You will submit to Visible Ink

I can’t believe it. The boyfriend had netball. Sarah had a night shift. Everyone else…what was everyone else’s excuse? I’ve just been sitting in the Empress Hotel for the last three hours, randomly chatting to strangers and listening to more strangers read their stuff. Grr. NOT HAPPY. But I had promised to read tonight, so I did, performing my one and only good poem, ‘Red Den Beauty’, which will be appearing in the upcoming issue of Harvest.

Apart from the lack of friends, it was a good night. I got to chat to Tom Conyers about his book Morse Code for Cats, a contemporary novel about sex and drugs and a guy who tries to live his life like a book, and the friendly crew from Visible Ink 2009 happily answered all of my questions. I also scored a weird Greek pastry thingamybob and a copy of the Sleepers Almanac 2007. There were a lot of readings (some too soft for my underachieving ears), as well as some ’em & em dash’ beatboxing. 

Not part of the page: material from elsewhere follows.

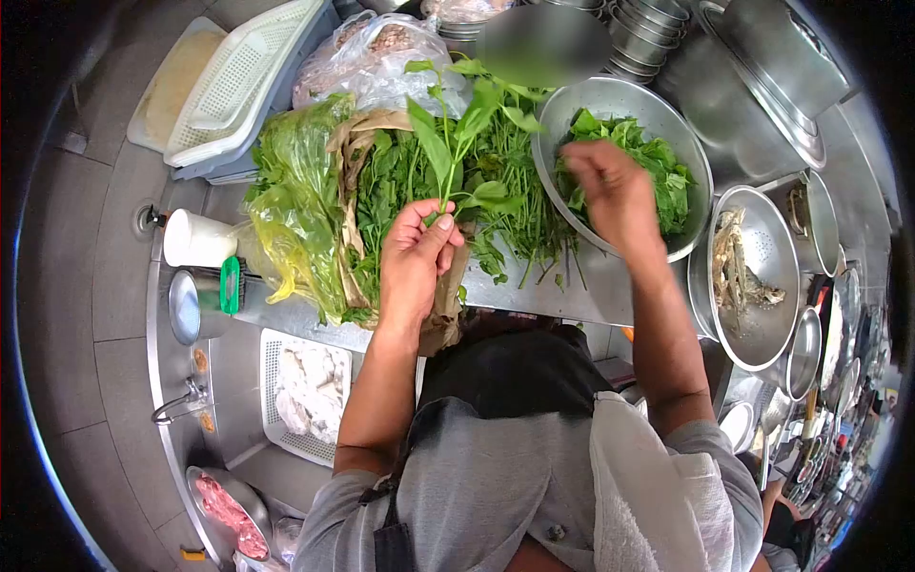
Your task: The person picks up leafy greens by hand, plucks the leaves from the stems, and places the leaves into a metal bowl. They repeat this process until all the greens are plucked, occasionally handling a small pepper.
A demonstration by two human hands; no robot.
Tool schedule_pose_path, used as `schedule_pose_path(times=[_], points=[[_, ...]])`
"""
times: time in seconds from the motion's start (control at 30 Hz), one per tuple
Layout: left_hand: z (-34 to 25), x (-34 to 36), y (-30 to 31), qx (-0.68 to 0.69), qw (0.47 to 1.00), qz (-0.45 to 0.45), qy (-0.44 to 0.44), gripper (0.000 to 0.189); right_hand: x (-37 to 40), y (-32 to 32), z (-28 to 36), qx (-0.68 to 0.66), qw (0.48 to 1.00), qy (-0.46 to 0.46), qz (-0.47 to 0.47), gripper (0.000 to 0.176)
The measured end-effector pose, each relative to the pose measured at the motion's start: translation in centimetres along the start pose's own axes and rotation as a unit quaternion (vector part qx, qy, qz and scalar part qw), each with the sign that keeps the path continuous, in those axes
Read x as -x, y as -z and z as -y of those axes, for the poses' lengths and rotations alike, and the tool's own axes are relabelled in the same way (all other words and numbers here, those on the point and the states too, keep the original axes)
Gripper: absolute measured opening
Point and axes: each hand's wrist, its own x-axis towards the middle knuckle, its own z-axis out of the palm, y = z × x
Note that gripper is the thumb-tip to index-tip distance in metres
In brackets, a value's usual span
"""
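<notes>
At a stainless-steel kitchen counter, a person in a grey shirt and dark apron works through a heap of greens. The left hand [415,253], at centre frame, is closed around the lower stem of 1 leafy sprig [456,124], which stands upright above the fist with its leaves spreading toward the top of the frame. The right hand [610,191], right of centre, reaches down into a metal bowl [610,95] with its fingers bent among the plucked leaves [667,181] that fill the bowl's right half; whether it grips any of them cannot be told.

Between the 2 hands lies a loose pile of greens [510,205], stems pointing toward the person, spread over brown paper [357,143] and touching the bowl's left side. A yellow-green plastic bag [300,191] lies crumpled just left of the pile, with a white cup [195,238] further left. A white plastic basket [238,81] sits in the upper left, a clear bag [372,62] beside it. At right, a metal colander [762,324] holds fish [739,272]. In the lower left, a white tray [272,348] carries pale pieces and a steel dish [205,477] holds red meat.
</notes>
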Motion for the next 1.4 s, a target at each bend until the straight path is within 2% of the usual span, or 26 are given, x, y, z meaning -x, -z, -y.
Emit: schedule_pose_path(times=[0.03,0.1,0.13,0.23,0.3,0.4,0.5,0.63,0.73,0.83,0.87,0.9,0.93,0.97,1.0,1.03,1.07,1.1,1.17,1.23,1.27,1.4], points=[[-0.2,-0.1,-0.3,-0.003,1.0,0.001,0.004,0.017,-0.2,1.4,-1.2,0.06,0.998,-0.018,-0.02,0.017],[-0.4,-0.4,-0.8,-0.009,1.0,0.002,0.011,0.017,-0.5,4.1,-2.5,0.256,0.967,0.01,0.014,0.015],[-0.3,-0.6,-1.0,-0.005,1.0,0.012,0.003,0.016,-0.2,4.5,-2.4,0.277,0.961,0.02,-0.001,0.017],[0.0,-1.0,-2.2,-0.03,0.999,0.033,-0.008,0.017,0.3,2.9,0.7,0.082,0.996,-0.001,0.022,0.021],[-0.3,-1.1,-3.2,-0.041,0.998,0.053,-0.008,0.018,0.7,0.3,2.9,0.02,0.998,0.033,0.054,0.019],[-0.6,-1.0,-4.4,-0.046,0.997,0.065,-0.013,0.018,0.7,-2.7,2.5,-0.022,0.995,0.091,0.026,0.012],[-0.4,-0.8,-4.1,-0.042,0.996,0.073,-0.007,0.018,1.3,-2.0,2.7,-0.108,0.992,-0.031,0.053,0.008],[-0.1,-0.4,-4.2,-0.027,0.996,0.085,0.003,0.017,1.8,-1.7,2.8,-0.177,0.98,-0.048,0.076,0.005],[0.0,-0.3,-4.7,-0.023,0.995,0.098,0.006,0.017,2.2,-2.3,2.3,-0.111,0.99,0.013,0.088,0.007],[0.4,-0.1,-5.3,-0.084,0.993,0.083,0.005,0.017,2.2,-1.7,1.4,-0.136,0.989,-0.03,0.052,0.008],[0.6,-0.1,-5.4,-0.11,0.991,0.072,-0.016,0.016,2.3,-1.4,1.1,-0.186,0.982,-0.028,-0.015,0.008],[0.9,-0.2,-5.5,-0.137,0.988,0.059,-0.037,0.016,2.0,0.0,0.0,-0.176,0.983,-0.042,-0.038,0.009],[1.1,-0.3,-5.4,-0.162,0.984,0.046,-0.06,0.016,1.9,1.4,-0.8,-0.136,0.983,-0.097,-0.075,0.011],[1.1,-0.4,-5.2,-0.253,0.961,0.024,-0.104,0.016,1.6,3.0,-3.1,0.037,0.995,-0.033,-0.091,0.016],[1.2,-0.5,-4.9,-0.342,0.928,0.002,-0.146,0.016,1.4,4.8,-3.5,0.212,0.972,0.024,-0.099,0.022],[0.6,-0.3,-5.2,-0.428,0.885,-0.018,-0.184,0.016,0.9,5.8,-3.1,0.282,0.953,0.019,-0.11,0.025],[-0.3,-0.1,-5.6,-0.474,0.869,-0.021,-0.144,0.017,0.7,6.1,-2.3,0.268,0.956,0.044,-0.109,0.026],[-0.4,-0.1,-5.8,-0.493,0.852,-0.023,-0.176,0.018,0.6,6.2,-1.3,0.254,0.959,0.068,-0.108,0.027],[-0.4,-0.2,-6.1,-0.531,0.812,-0.02,-0.241,0.019,1.1,4.6,1.8,0.209,0.968,0.134,-0.041,0.037],[-0.4,-0.4,-6.6,-0.519,0.802,-0.011,-0.295,0.02,1.1,2.2,4.1,0.211,0.952,0.222,-0.02,0.024],[-0.3,-0.4,-6.8,-0.513,0.796,-0.005,-0.321,0.02,1.2,1.5,4.2,0.213,0.952,0.22,0.005,0.023],[-0.3,0.0,-6.7,-0.546,0.783,0.017,-0.297,0.02,1.6,-0.2,2.9,0.22,0.945,0.229,0.073,0.018]])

Visible Ink is publishing its 21st bumper issue this year. There will be text, there will be artwork, and there will be funcakes at the November launch. The submission date is drawing near so do submit soon. I’m not sure what the editors are looking for, but have a read of the magazine’s older issues. If you’re still in doubt and are feeling charitable (there’s a $5 submission fee), send in your stuff anyway before 15 August 2009.